▶ [The task] Every line of the records below from the line with "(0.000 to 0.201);" up to and including the line with "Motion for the" must be reproduced exactly, and no line outside that range.

▶ [Data to examine]
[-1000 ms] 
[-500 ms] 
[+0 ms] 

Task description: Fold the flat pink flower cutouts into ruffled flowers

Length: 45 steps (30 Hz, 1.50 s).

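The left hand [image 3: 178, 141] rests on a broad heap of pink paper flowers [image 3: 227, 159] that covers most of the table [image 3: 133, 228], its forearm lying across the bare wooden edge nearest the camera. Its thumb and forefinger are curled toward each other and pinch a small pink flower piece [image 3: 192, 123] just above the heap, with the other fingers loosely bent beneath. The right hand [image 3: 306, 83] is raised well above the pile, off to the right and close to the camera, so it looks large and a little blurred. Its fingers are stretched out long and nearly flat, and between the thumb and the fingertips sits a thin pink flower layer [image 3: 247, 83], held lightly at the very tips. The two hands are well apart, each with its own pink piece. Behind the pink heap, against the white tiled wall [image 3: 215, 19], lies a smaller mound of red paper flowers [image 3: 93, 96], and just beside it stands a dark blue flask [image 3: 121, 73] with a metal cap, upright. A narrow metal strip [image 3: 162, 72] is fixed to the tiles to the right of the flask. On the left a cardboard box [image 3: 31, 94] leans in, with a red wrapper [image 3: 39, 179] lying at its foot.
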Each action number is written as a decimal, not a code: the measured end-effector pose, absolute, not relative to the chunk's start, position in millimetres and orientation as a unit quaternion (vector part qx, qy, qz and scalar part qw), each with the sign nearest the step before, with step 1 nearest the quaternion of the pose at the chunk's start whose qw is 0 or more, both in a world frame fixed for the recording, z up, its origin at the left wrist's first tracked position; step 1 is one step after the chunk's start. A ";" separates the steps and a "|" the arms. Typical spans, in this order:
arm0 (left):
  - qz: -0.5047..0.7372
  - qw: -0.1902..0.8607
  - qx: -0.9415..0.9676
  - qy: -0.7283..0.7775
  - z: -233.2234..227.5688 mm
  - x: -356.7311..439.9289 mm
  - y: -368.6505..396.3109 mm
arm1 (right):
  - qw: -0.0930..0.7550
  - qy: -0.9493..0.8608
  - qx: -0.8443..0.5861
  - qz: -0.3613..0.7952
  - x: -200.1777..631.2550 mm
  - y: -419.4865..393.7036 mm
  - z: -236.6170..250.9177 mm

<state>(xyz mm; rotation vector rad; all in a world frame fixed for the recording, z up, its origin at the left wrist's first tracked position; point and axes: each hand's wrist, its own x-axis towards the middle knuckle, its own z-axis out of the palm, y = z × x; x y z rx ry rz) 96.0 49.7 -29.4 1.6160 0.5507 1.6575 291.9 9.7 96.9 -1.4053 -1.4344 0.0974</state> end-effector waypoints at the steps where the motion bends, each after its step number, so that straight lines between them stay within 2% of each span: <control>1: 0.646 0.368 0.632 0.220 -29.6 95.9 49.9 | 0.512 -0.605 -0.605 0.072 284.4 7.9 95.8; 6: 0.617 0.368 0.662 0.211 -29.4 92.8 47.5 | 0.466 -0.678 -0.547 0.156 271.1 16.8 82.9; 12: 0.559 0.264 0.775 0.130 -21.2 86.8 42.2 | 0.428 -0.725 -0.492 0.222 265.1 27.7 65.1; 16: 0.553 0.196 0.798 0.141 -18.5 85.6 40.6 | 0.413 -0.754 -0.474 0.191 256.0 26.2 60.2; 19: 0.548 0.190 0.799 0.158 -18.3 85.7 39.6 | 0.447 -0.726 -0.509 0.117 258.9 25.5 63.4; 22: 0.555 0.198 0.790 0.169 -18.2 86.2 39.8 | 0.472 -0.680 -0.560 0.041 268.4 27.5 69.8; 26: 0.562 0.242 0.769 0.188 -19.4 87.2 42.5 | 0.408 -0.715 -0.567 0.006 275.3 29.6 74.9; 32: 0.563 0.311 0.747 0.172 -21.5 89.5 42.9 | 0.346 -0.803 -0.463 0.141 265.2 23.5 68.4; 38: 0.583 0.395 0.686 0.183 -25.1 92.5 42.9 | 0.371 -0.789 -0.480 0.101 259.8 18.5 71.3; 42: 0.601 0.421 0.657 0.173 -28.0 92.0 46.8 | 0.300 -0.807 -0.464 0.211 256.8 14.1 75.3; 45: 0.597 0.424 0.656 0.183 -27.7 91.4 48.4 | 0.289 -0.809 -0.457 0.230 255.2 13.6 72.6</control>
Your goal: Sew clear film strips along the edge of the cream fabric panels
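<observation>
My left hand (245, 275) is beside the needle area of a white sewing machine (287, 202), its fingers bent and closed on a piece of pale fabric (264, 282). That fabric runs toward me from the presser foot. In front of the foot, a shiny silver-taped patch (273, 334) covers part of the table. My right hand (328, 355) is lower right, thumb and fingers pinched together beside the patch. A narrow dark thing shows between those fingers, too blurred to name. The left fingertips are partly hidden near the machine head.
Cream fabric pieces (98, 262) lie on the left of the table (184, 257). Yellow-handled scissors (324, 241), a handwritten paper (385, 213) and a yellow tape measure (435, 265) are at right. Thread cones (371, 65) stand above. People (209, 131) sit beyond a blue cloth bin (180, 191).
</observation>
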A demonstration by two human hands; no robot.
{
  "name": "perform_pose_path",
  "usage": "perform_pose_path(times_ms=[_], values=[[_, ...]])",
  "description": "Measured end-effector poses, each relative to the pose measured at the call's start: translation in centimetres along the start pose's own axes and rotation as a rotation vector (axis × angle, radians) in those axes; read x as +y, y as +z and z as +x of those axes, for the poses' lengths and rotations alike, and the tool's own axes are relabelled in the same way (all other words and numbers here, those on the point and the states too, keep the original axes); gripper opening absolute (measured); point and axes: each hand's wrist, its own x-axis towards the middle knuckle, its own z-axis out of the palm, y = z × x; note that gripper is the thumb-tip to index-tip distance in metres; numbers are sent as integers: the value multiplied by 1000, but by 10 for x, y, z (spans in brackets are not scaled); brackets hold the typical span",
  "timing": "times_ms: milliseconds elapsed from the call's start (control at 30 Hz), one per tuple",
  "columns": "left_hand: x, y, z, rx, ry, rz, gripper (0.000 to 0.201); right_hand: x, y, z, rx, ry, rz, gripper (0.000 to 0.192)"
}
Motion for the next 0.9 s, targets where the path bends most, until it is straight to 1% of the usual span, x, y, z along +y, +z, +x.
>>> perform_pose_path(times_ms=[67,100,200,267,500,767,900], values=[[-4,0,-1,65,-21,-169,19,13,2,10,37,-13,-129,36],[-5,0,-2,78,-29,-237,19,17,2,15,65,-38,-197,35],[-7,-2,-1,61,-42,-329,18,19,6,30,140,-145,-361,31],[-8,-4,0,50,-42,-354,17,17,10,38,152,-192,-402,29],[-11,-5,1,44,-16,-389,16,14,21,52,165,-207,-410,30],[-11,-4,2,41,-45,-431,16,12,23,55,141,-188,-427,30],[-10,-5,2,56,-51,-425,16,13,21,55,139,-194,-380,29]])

▶ [Response area]
  "columns": "left_hand: x, y, z, rx, ry, rz, gripper (0.000 to 0.201); right_hand: x, y, z, rx, ry, rz, gripper (0.000 to 0.192)"
}
Motion for the next 0.9 s, targets where the path bends most, until it is straight to 1% of the usual span, x, y, z along +y, +z, +x.

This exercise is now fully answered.